We caught up with Halawani Al-Tamimi and asked her to round up six Jordanian artists that you should be watching this year.

Walid Al Wawi

Walid Al Wawi is a curator and multidisciplinary artist. Spanning painting, performance, video and installation, his practice is concerned with the hybridisation of the modern Middle Eastern identity and the implications of the geo-political claustrophobia upon cultural naturalisation. He is co-founder of SAMT, a virtual platform for research and exhibition. SAMT’s main objective is to assist all users of creative fields, who are living in or have self-limiting relations with, a politically/culturally censored region, to practice their right to free expression through the medium of contemporary art and anonymity. 

Mo’awia Bajis

Mo’awia Bajis lives and works in Amman. His work interrogates the ways in which the political shapes the everyday, and explores manifestations of power in public space. Recently, he has focused on the socio-political possibility of the audible. Bajis uses sound as a tool to cast a critical lens on rampant inequities, dispossessions and erasures in urban contexts. He is interested in the transience of sound versus the more lasting essence of what is captured by video. The ephemeral nature of the sounds that narrate our cities comes with anxiety for Bajis, who is keen on recording stories that speak to our collective memory before they vanish or disappear. 

Rosana Elkhatib

Rosana Elkhatib is a Palestinian-Jordanian designer, curator and writer based in Brooklyn, New York.  Her research focuses on the mutual constitution of bodies and spaces as they are further complicated by their political, social, and religious environments (specifically in the urbanizing of the Middle East). She is a member of feminist architecture collaborative, a three-woman architectural research enterprise she co-founded with Gabrielle Printz and Virginia Black. Feminist architecture collaborative is aimed at disentangling the contemporary spatial politics and technological appearances of bodies, intimately and globally. Their projects traverse theoretical and activist registers to locate new forms of architectural work through critical relationships with collaborators across the globe. 

Firas Shehadeh 

Fires Shehadeh is a multidisciplinary artist based in Vienna, his work explores his relationship with the space and the influence of authority on the alteration of the collective consciousness and identity. He is interested in post-colonial effects, technology and history. His most recent projects grapple with the understanding of home and belonging in a post-internet age, navigating experiences of exile and displacement. In 2018, Firas received the Second place prize for the Young Artist of the Year Award (YAYA), A.M. Qattan Foundation. 

Saba Innab

Saba Innab is an architect, urban researcher, and artist practicing out of Amman and Beirut.

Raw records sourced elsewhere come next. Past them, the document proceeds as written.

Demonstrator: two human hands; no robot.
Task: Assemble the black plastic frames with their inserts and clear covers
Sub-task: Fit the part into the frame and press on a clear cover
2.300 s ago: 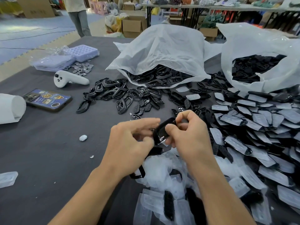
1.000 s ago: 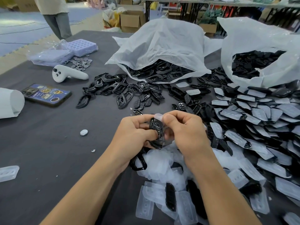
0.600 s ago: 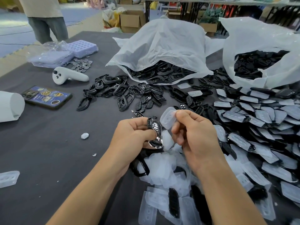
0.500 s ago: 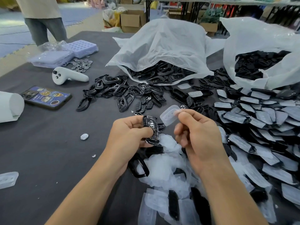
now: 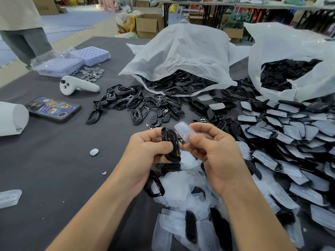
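Observation:
My left hand (image 5: 146, 156) grips a black plastic frame (image 5: 171, 144) upright, edge toward me. My right hand (image 5: 215, 151) pinches a clear cover (image 5: 184, 130) between thumb and fingers, just right of and slightly above the frame, apart from it. Loose clear covers (image 5: 181, 192) and a few black parts lie below my hands. Loose black frames (image 5: 130, 102) are spread beyond my hands. Covered frames (image 5: 290, 142) are piled at the right.
Two white bags of black parts, one (image 5: 181, 57) at centre back and one (image 5: 293, 57) at right. A phone (image 5: 52, 108), a white controller (image 5: 76, 86), purple trays (image 5: 72, 60), metal discs (image 5: 92, 72), a white roll (image 5: 12, 118) lie left. A person (image 5: 21, 28) stands far left.
My hands held the frame and cover together, then drew apart. The right hand lifted the clear cover off to the right while the left hand turned the frame edge-on.

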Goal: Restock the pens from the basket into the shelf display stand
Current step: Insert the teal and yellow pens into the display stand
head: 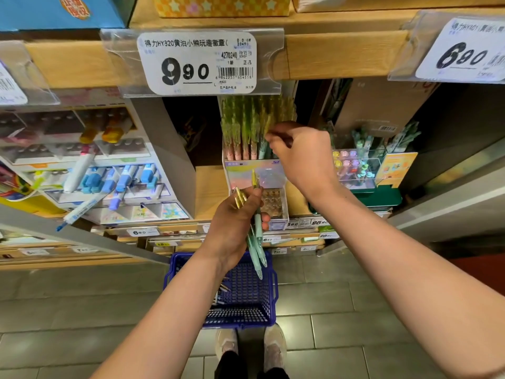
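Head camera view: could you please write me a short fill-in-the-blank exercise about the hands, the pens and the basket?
1. The left hand holds a bundle of pens above the ____ basket on the floor.
2. The right hand pinches a pen at the display stand, higher than the ____ hand.
3. The price tag above the display stand reads ____.
Missing words: blue; left; 9.90

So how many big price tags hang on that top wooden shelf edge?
3. The left tag is cut off at the frame's edge, the 9.90 tag hangs in the middle, and the 6.80 tag is at the right. More may hang beyond view.
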Tool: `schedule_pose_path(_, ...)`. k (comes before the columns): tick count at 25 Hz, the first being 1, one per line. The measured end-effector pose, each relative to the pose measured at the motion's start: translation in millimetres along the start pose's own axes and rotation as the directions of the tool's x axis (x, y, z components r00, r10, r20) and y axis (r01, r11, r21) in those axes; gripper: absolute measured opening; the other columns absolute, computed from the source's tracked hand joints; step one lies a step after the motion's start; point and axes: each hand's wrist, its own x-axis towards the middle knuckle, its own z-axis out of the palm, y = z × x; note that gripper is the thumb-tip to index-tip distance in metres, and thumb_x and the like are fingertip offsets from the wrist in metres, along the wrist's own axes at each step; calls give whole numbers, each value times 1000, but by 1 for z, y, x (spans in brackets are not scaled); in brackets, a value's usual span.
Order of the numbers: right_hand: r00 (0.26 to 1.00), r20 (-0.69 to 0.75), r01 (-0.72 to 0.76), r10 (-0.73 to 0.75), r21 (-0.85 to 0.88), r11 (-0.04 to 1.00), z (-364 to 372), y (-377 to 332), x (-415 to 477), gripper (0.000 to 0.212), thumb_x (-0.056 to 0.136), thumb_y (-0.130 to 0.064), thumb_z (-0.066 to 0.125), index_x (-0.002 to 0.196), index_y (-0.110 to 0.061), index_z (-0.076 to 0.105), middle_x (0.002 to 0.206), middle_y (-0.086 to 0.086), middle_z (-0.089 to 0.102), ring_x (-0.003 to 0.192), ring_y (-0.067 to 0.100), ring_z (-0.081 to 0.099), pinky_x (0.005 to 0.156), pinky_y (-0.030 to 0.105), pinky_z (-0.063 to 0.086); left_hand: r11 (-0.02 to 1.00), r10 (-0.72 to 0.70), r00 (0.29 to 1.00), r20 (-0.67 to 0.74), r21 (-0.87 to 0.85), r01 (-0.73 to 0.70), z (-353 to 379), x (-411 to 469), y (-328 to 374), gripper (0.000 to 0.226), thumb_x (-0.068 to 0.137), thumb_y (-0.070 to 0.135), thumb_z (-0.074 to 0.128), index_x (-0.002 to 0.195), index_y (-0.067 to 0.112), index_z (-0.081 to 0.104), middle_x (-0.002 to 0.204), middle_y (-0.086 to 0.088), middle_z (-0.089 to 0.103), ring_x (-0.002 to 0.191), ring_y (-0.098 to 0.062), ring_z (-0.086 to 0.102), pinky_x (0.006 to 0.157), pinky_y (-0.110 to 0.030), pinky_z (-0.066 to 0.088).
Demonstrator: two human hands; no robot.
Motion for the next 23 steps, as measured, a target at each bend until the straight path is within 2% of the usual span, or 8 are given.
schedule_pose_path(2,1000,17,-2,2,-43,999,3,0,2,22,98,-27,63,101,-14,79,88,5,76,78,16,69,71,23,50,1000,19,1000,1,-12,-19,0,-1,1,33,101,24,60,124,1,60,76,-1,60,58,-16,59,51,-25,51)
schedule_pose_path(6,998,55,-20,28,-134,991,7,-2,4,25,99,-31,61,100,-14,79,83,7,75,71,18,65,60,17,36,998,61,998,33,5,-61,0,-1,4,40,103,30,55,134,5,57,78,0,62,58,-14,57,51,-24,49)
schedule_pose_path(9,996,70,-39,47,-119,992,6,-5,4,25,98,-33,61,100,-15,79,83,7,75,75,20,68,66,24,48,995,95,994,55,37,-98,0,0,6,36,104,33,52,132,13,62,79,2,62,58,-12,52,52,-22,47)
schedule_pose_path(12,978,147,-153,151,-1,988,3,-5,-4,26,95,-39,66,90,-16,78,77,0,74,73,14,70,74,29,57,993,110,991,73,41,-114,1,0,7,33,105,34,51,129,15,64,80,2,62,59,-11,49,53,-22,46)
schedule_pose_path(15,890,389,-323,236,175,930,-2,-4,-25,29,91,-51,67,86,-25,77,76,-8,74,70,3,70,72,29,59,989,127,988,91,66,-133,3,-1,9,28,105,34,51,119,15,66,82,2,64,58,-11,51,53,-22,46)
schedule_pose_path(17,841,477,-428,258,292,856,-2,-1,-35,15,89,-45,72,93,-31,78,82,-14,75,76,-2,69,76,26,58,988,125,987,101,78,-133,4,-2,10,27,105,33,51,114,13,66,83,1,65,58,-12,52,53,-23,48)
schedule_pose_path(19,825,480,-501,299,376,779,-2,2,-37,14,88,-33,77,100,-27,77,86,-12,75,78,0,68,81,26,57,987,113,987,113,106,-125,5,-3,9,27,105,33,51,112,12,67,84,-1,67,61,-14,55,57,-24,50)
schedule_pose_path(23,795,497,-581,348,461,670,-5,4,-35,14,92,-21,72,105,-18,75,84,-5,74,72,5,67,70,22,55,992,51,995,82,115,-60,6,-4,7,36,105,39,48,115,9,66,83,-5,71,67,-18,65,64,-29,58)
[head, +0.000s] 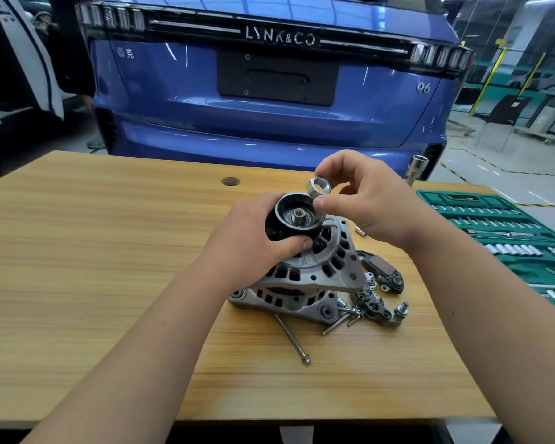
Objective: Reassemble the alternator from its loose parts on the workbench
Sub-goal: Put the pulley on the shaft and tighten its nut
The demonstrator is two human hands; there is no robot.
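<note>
green case point(430, 197) holds sockets point(513, 249), seemingly — right hand point(374, 200) pinches nut point(318, 187).

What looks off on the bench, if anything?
Nothing damaged or spilled. The alternator sits tilted on the table, bolts scattered loose beside it. The right hand pinches a nut near the pulley, which the left hand grips.

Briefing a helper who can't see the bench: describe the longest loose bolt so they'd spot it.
On the wooden workbench, find the alternator in the middle. The long bolt lies in front, nearest the person; the other bolts are much shorter.
</note>
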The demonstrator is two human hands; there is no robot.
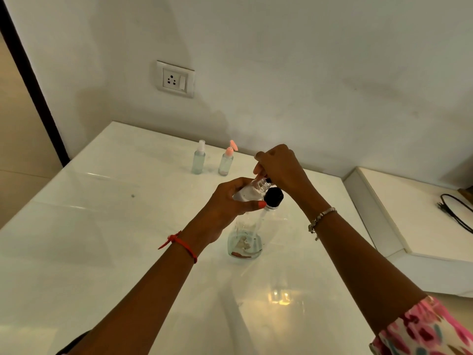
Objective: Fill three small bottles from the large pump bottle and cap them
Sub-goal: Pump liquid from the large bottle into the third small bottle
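Left hand (227, 208) tilts a small bottle (249, 192) against the pump (273, 196) of the big bottle (247, 239).
The left fingers and thumb wrap the small clear bottle, its open neck at the spout. The right hand (279, 165) curls down over the pump top, which it mostly hides. The big bottle stands mid-table (102, 239) with a little liquid at its bottom. Far left stand a spray bottle (198, 160) and a pink-capped bottle (226, 161), its flip lid up.

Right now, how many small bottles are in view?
3. Two stand near the wall: a clear-topped bottle and a pink-capped bottle. The third bottle is held in the left hand.
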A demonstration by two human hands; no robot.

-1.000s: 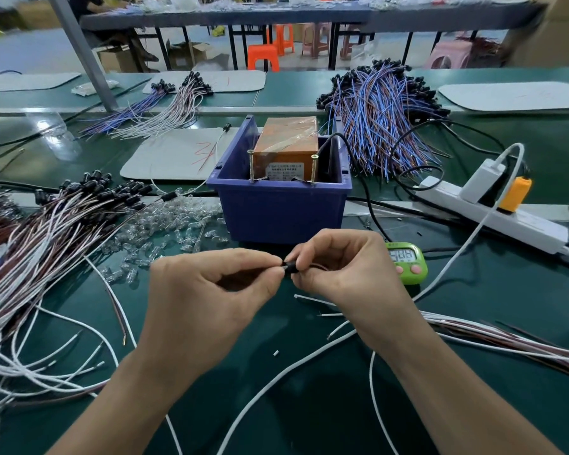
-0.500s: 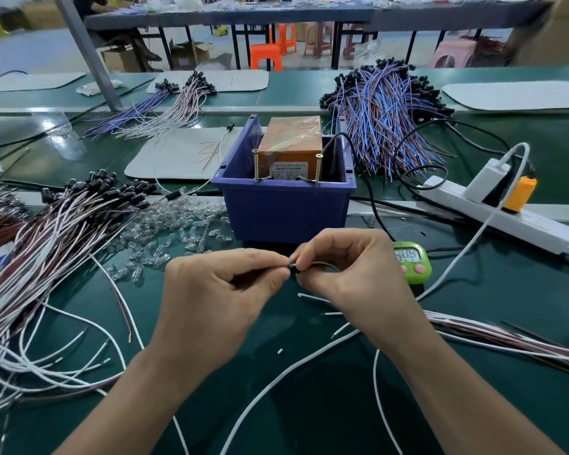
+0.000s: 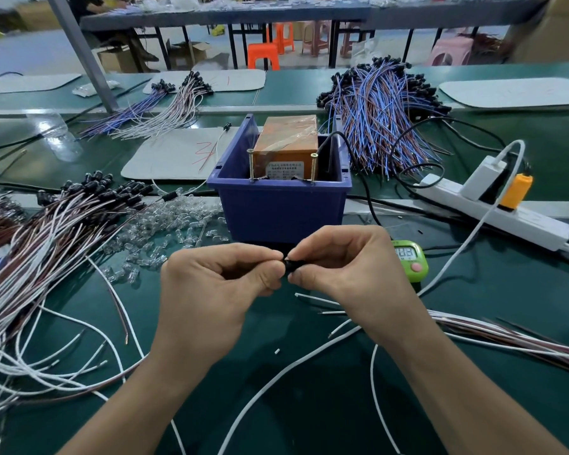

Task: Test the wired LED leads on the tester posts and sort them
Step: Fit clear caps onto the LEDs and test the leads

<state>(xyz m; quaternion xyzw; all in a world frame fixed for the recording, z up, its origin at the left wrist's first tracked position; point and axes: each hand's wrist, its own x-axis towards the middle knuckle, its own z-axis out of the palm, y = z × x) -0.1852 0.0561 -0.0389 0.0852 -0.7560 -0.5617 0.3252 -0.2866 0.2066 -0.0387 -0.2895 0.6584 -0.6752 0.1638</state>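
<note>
Left hand point(image 3: 211, 290) and right hand point(image 3: 349, 267) still hold a pinching grip on the black LED cap point(image 3: 289, 265) between them, so the posts point(image 3: 313, 169) just beyond it await testing

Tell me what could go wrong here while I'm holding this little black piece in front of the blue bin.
1. The black LED head is only pinched at the tips by the left hand and right hand. It could slip and drop among the loose white wire ends below.
2. Untested, it might get mixed into the white-and-brown bundle on the left before it ever touches the screw posts.
</note>
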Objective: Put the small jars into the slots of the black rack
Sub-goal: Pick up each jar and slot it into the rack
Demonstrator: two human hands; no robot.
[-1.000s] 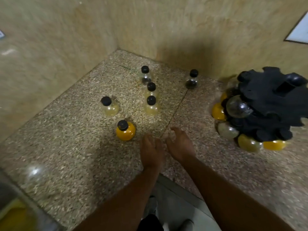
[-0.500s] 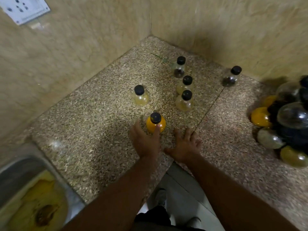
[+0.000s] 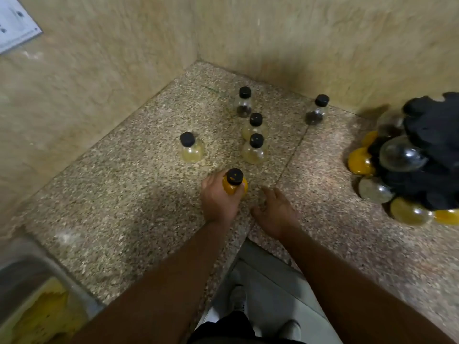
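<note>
My left hand (image 3: 218, 199) grips a small orange jar (image 3: 234, 186) with a black cap, standing on the speckled counter (image 3: 124, 194). My right hand (image 3: 275, 212) rests flat on the counter just right of it, fingers relaxed, holding nothing. Farther back stand several small black-capped jars: a pale yellow jar (image 3: 191, 148) at the left, two pale yellow jars in a line (image 3: 254, 147), and two clear jars with dark contents (image 3: 244, 103) (image 3: 316, 111). The black rack (image 3: 434, 155) at the right edge holds several round jars hanging from its slots.
Tan walls meet in a corner behind the jars. A metal sink (image 3: 32, 294) with yellow residue lies at the lower left. A white switch plate (image 3: 15, 23) is on the left wall. The counter's front edge runs below my hands, with floor and shoes beneath.
My left hand moved forward and closed around the orange jar. My right hand stayed on the counter beside it. The camera swung left, then slightly back right.
</note>
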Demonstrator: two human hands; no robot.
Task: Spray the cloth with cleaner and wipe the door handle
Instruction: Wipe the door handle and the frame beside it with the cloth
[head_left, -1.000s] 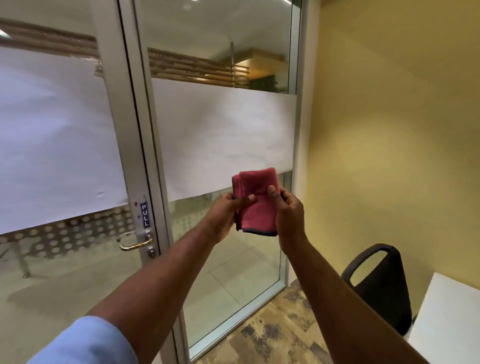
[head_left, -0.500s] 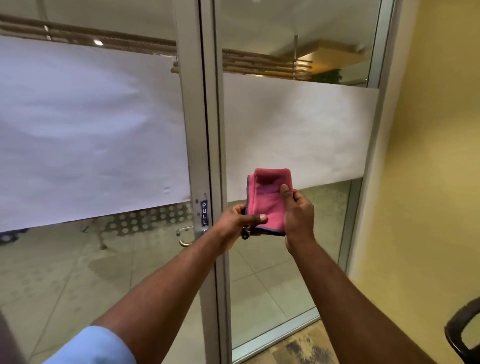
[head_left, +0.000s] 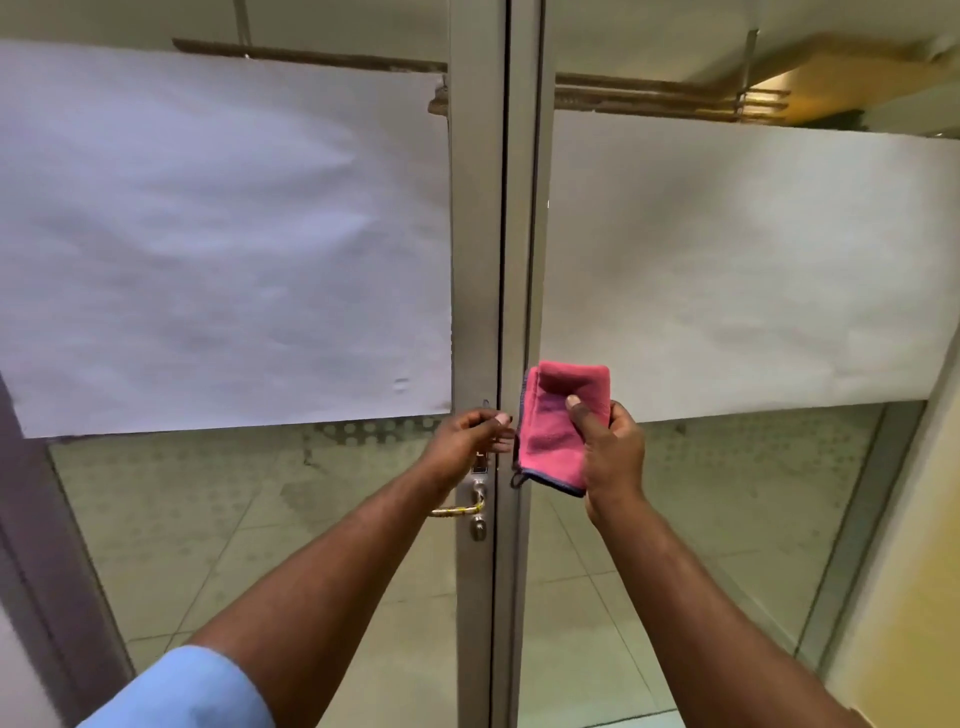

She has worked with UNRWA on the reconstruction of the Nahr el Bared Camp in the North of Lebanon, a project that was nominated for the Aga Khan Award for Architecture in 2013. Through painting, mapping, sculpture, and design, her work explores the suspended states between temporality and permanence, and is concerned with variable notions of dwelling, building, and language in architecture.

Ahmad Salameh

Ahmad Salameh is a multidisciplinary artist based in Amman, his work deconstructs the quotidian or the politics of the everyday. His most recent project, Short- Stay, looked at the space of the hotel as a microcosm of the wider city outside, where discourses of space and wider hegemonic socio-cultural relations are resisted, contested or affirmed. The threshold of the hotel was a point of departure for the imagination of possibilities for transition and transgression. His artistic practice is also influenced by his passion for cooking, which manifests in cross-disciplinary projects that interrogate the production and consumption of food in relation to the constitution of space and social relations, as well as notions of absence and transience.